### Brief
What you write should be an exact copy of the material, from its first line through the line containing "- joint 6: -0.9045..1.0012".
=== Section Start ===
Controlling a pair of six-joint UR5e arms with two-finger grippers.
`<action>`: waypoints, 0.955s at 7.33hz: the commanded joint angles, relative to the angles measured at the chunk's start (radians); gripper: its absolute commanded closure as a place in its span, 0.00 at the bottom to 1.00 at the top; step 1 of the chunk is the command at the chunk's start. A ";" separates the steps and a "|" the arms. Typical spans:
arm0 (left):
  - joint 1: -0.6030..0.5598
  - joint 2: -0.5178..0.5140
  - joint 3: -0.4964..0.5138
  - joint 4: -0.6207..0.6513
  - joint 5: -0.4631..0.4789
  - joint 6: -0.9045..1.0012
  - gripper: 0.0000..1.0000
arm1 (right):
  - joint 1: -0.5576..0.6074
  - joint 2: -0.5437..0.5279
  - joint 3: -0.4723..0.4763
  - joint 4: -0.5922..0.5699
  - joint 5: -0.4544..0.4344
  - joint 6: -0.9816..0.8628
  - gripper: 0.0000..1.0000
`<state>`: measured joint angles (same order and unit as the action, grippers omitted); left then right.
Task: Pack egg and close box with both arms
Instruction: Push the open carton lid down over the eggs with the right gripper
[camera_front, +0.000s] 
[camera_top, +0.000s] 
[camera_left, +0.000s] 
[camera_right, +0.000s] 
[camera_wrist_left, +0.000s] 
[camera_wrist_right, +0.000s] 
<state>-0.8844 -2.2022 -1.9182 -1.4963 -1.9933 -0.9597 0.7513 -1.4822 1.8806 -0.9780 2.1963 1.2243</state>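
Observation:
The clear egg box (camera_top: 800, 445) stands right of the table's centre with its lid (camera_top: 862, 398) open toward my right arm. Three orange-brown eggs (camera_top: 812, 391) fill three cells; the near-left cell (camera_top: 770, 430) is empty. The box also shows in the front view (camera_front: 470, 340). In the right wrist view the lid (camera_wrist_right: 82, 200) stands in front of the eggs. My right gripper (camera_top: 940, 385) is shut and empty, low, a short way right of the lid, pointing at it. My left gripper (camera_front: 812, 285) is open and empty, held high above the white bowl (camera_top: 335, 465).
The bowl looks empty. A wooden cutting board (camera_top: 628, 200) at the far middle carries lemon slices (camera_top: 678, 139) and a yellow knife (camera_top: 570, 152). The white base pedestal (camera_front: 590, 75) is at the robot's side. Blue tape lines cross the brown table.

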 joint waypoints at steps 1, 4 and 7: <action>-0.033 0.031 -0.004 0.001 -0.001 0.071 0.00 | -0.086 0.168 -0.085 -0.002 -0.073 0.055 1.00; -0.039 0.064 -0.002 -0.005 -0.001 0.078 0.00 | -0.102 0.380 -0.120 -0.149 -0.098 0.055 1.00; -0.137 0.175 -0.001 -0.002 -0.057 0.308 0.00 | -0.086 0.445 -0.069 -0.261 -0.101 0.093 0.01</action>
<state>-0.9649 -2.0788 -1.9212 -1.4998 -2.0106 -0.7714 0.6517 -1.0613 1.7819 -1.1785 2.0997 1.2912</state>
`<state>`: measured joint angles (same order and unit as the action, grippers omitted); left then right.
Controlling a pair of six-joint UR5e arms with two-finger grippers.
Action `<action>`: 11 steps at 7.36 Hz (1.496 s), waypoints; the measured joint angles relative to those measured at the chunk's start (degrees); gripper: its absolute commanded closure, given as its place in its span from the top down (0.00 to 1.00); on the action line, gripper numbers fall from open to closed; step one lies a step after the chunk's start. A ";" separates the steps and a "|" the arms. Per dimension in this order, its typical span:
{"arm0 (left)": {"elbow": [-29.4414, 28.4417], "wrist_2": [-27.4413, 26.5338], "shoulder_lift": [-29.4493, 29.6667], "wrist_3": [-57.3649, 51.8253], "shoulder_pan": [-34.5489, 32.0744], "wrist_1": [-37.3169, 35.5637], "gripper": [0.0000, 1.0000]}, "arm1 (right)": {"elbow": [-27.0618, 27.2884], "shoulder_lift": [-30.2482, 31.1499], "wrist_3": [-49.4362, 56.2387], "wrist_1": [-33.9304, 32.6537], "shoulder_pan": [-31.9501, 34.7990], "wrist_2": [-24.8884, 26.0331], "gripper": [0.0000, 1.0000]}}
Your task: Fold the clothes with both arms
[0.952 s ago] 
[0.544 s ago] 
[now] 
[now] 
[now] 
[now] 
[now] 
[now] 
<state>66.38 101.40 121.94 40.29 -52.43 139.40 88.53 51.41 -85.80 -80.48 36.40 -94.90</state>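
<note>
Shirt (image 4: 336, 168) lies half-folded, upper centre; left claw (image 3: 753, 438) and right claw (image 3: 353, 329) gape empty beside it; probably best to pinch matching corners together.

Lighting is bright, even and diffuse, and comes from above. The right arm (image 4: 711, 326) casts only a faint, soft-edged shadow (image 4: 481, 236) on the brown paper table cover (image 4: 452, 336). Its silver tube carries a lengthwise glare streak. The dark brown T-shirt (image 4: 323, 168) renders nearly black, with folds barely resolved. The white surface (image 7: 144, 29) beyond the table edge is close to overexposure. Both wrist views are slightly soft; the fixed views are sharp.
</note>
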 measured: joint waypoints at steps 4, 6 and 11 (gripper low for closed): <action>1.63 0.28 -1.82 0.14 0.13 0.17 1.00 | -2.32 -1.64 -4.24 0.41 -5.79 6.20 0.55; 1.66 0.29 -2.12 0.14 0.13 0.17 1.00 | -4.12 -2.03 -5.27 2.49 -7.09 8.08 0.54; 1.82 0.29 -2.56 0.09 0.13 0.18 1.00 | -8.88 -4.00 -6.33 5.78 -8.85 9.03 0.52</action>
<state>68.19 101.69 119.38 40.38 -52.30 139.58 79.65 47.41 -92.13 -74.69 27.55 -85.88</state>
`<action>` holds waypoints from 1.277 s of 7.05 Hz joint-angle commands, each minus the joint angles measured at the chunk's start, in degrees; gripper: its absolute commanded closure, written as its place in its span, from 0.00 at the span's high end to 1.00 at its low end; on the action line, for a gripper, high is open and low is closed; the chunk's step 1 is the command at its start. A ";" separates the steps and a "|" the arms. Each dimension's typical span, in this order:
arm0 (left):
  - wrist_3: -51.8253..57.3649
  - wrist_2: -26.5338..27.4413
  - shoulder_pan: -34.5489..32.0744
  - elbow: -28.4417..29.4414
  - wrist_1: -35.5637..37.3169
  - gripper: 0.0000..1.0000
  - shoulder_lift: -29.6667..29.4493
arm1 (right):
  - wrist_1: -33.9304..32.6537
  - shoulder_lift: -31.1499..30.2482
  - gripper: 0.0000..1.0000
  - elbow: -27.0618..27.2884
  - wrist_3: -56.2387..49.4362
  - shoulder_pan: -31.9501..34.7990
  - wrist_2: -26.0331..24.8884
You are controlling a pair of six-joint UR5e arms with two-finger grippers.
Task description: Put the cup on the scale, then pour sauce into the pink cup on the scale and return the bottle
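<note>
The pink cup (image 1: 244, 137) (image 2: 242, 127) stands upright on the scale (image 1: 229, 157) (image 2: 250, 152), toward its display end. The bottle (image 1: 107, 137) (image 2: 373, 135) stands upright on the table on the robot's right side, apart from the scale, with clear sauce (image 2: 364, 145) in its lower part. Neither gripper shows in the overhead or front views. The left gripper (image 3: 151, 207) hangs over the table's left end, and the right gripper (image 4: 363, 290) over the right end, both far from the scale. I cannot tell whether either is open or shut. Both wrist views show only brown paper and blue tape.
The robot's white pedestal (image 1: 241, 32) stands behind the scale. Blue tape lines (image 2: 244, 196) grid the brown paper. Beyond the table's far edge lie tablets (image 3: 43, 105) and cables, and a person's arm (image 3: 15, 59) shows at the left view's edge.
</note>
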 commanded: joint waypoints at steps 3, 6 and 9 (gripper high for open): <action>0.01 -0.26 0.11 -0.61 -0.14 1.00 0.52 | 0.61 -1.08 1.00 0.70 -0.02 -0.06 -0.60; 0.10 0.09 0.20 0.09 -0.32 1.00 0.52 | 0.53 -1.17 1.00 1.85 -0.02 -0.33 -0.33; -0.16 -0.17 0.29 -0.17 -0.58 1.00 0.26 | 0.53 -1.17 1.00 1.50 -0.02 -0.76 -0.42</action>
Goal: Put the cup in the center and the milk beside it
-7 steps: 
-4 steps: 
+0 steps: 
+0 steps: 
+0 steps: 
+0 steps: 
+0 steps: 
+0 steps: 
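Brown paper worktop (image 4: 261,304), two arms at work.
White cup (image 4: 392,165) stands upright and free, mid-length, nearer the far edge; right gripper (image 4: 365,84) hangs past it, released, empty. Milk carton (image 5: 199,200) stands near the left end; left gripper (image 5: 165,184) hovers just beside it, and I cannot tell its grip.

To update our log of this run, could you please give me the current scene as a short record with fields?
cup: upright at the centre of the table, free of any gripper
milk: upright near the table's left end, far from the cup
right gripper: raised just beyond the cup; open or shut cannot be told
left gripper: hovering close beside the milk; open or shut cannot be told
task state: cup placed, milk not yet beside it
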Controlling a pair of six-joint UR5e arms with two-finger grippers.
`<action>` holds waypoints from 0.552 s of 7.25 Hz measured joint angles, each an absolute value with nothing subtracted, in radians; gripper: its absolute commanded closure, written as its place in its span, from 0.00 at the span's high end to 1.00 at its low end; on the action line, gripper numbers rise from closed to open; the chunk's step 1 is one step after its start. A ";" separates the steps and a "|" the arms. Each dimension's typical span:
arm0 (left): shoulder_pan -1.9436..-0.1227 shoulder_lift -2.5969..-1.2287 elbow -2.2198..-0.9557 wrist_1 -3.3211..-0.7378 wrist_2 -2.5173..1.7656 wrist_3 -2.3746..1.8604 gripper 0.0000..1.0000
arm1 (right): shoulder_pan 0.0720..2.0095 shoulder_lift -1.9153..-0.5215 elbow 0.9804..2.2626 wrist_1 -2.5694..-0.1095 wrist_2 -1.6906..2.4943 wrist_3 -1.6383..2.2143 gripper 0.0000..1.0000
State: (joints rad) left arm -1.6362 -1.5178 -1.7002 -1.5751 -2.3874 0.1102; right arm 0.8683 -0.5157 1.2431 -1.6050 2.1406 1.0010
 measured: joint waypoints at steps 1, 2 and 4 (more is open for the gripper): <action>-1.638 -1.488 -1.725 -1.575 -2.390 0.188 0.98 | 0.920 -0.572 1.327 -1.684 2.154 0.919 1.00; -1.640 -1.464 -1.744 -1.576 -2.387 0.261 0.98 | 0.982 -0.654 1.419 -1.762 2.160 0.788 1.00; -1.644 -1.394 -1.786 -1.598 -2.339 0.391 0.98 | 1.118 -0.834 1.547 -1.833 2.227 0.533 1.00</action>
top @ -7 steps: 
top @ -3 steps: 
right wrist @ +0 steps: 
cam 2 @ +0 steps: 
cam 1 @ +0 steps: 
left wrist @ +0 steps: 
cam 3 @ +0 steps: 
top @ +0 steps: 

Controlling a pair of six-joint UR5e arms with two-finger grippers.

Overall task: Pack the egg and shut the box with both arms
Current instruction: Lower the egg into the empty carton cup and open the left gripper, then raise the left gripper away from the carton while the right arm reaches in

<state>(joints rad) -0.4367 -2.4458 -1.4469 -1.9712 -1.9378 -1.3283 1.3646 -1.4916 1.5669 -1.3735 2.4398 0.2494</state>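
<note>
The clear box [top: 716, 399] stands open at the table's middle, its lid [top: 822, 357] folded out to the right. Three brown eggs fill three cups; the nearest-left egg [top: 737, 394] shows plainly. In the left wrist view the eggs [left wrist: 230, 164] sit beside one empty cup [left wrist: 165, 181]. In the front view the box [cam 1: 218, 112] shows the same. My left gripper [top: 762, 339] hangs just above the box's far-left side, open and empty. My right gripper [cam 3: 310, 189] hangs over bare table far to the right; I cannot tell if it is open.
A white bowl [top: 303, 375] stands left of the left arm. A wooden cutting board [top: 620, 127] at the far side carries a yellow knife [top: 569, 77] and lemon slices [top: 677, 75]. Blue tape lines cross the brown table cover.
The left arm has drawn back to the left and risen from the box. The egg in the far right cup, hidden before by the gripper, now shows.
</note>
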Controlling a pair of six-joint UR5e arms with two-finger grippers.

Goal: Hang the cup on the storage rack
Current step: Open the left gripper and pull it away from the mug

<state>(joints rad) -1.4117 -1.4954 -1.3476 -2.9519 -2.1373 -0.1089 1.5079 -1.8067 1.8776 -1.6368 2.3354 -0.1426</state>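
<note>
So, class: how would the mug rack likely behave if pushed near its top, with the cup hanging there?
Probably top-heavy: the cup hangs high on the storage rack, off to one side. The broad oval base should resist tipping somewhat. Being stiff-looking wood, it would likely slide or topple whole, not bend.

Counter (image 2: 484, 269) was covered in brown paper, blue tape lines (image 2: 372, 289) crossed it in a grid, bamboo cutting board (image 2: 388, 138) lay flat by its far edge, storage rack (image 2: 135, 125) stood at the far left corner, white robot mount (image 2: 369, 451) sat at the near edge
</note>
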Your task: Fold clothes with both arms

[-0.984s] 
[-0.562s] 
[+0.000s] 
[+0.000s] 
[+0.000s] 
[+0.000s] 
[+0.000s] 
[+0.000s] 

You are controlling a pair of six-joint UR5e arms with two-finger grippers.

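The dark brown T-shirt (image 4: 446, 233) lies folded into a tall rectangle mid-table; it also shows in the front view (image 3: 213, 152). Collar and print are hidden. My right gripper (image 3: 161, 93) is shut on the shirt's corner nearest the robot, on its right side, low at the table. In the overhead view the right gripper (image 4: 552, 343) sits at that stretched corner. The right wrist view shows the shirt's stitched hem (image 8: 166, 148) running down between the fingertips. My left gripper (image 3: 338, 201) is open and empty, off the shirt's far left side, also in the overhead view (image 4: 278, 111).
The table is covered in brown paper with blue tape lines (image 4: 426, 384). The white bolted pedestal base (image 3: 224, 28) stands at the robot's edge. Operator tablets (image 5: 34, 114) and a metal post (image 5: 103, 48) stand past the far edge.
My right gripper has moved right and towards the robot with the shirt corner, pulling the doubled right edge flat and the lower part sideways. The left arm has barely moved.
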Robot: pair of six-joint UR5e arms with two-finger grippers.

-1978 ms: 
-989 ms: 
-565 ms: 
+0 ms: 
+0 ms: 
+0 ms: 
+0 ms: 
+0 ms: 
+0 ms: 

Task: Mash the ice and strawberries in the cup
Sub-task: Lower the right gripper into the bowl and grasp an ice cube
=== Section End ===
### Expected output
Controlling a pair of six-joint UR5e arms with two-finger grippers.
`<action>`: waypoints, 0.955s at 7.33hz: the commanded joint angles, relative to the angles measured at the chunk's start (radians); gripper: its absolute commanded closure as a place in its span, 0.00 at the bottom to 1.00 at the top; step 1 of the chunk is the command at the chunk's start. A ";" separates the steps and a "|" the arms. Typical spans:
arm0 (left):
  - joint 1: -0.6030..0.5598
  - joint 2: -0.5178..0.5140
  - joint 3: -0.4964..0.5138
  - joint 4: -0.6207..0.6513
  - joint 5: -0.4631..0.4789
  - joint 6: -0.9045..1.0012

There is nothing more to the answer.